''The Practice,'' ''C-16,'' and ''Dr. Quinn, Medicine Woman'' are some of the shows we examine

ABC, 10-11 PM

Don’t tell Dylan McDermott that ”TV is good.” ABC — the network that coined the slogan — has shifted his acclaimed legal drama, The Practice, to the deathly slot of Saturdays at 10 p.m. after a six-week run in NYPD Blue‘s cushy Tuesday berth last season, and the actor who stars as Boston attorney Bobby Donnell is shouting ”Objection!”

”My anger really hasn’t subsided,” says McDermott, seething in his trailer on The Practice‘s L.A. set in July. ”I think it sucks. If you asked me last year, ‘What’s your biggest fear, Dylan?’ I would’ve said, ‘Saturdays at 10.”’

Executive producer David E. Kelley (Picket Fences, Chicago Hope) went through his own anger stage when he heard about the show’s new home back in May. ”We were led to believe we’d be elsewhere,” he sighs, adding that ABC had mentioned Tuesday, Wednesday, and Sunday nights as possibilities. ”There were extenuating circumstances” with the other nights, offers ABC drama series VP Steve Tao. (Translation: ABC didn’t want to scrap its Sunday movie or move NYPD Blue or PrimeTime Live.) Kelley briefly considered quitting the series, but ultimately decided to stay on: ”It wouldn’t have been fair to the cast. They’re stuck with the Saturday slot, and I’m the one who brought them in.”

So what’s so bad about Saturday night? For one thing, ”the urban audience, historically, is not home,” Kelley points out. For another, Chuck Norris’ CBS maul-apalooza, Walker, Texas Ranger, owns the time slot. ”On Saturday nights, people want escapist entertainment,” concedes Kelley, who says he’s never seen Walker. ”Someone with a huge veal Parmesan in their stomach who flops down on the couch may just say: ‘Show me somebody dead. Don’t bore me with a lot of procedural motions.”’

So far, Kelley and McDermott’s worst fears about Saturdays have been realized: Since returning in reruns in July on that night, The Practice has ranked near the bottom of Nielsen’s weekly list. ”I was looking for it [in the ratings] and couldn’t find it,” says McDermott, ”so I started from 100 backwards.” At least he can take heart in ABC’s apparent commitment: The network has ordered 22 additional episodes — a full season’s worth.

To attract new viewers, Kelley is sexing the show up a bit: tackling more sensational cases (a gay murder, a physician-assisted suicide) and adding Twin Peaks‘ sultry Lara Flynn Boyle to the cast as an assistant DA who becomes a love interest for McDermott’s Donnell. But ”sexy can mean a lot of things,” Boyle notes. ”How we’re portraying sexy is with a lot of brains. The TV stereotype of sexy — the big push-up bras — there’s no place for that on The Practice.”

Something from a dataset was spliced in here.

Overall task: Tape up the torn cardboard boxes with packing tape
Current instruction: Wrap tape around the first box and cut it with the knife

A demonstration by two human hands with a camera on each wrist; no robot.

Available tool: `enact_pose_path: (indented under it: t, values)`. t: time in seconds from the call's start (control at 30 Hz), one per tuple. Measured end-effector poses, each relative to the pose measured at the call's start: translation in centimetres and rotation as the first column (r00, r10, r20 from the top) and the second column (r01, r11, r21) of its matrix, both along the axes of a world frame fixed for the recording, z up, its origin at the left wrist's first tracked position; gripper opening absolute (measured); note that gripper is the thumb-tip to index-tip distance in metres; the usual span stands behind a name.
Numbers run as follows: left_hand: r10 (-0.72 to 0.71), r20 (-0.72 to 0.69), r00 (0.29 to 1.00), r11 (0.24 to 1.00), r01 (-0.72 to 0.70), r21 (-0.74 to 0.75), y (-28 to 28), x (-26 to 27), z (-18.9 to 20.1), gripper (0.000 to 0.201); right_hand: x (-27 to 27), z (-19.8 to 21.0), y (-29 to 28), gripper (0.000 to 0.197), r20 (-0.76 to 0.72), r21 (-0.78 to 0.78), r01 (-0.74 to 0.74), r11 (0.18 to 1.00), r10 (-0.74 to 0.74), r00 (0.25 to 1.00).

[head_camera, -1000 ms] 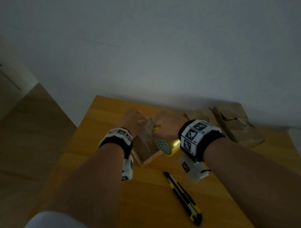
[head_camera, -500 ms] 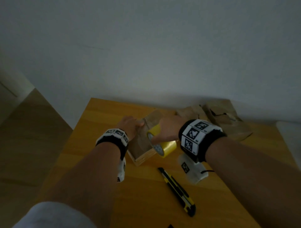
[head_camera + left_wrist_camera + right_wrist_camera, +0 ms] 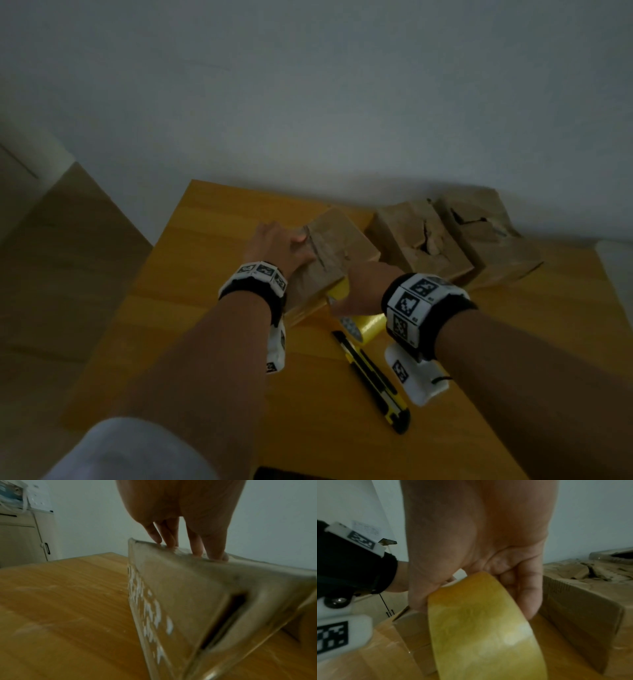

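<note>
A torn cardboard box (image 3: 337,253) lies on the wooden table (image 3: 191,308), with a dark rip along its top. My left hand (image 3: 274,246) lies flat on the box's left top edge, its straight fingers (image 3: 197,545) pressing down on the box (image 3: 180,601). My right hand (image 3: 363,291) grips a yellow roll of packing tape (image 3: 363,325) at the box's near end. In the right wrist view the fingers (image 3: 525,595) curl round the tape roll (image 3: 481,635) beside the box end (image 3: 416,631).
Two more torn cardboard boxes (image 3: 419,240) (image 3: 486,236) sit side by side at the back right against the wall. A yellow-and-black utility knife (image 3: 373,377) lies on the table near my right wrist. A cabinet (image 3: 20,538) stands beyond the table's left edge.
The box has gone from tilted up to lying flatter. My right hand has drawn the tape roll back from the box top to its near end. My left hand stays on the left edge.
</note>
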State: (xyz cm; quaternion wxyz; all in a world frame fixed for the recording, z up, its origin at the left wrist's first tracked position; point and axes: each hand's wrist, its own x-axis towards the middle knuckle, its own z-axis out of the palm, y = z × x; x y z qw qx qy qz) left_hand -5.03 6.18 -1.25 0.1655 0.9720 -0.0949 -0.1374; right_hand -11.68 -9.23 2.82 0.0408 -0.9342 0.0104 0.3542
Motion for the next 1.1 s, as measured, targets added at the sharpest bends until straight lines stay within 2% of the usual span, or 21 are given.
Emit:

Those who already like the show appreciate the refreshingly non-glam supporting cast — including Camryn Manheim’s Ellenor Frutt (she’s the rarest of prime-time figures, a heavyset woman who’s not played for laughs). And there’ll be lots more of breakout star Steve Harris’ street-style private eye-turned-lawyer Eugene Young. ”I’m inclined to write stories for him because he’s so much fun to watch, and he’s got such power,” Kelley says of the burly, brazen actor. Harris isn’t taking all this acclaim too seriously. ”It won’t affect my work,” he says, wearing dark shades and digging into a bowl of grits before the day’s shooting begins. ”I don’t believe in big heads — plus I’ve got a mama who’ll put that in place for me.”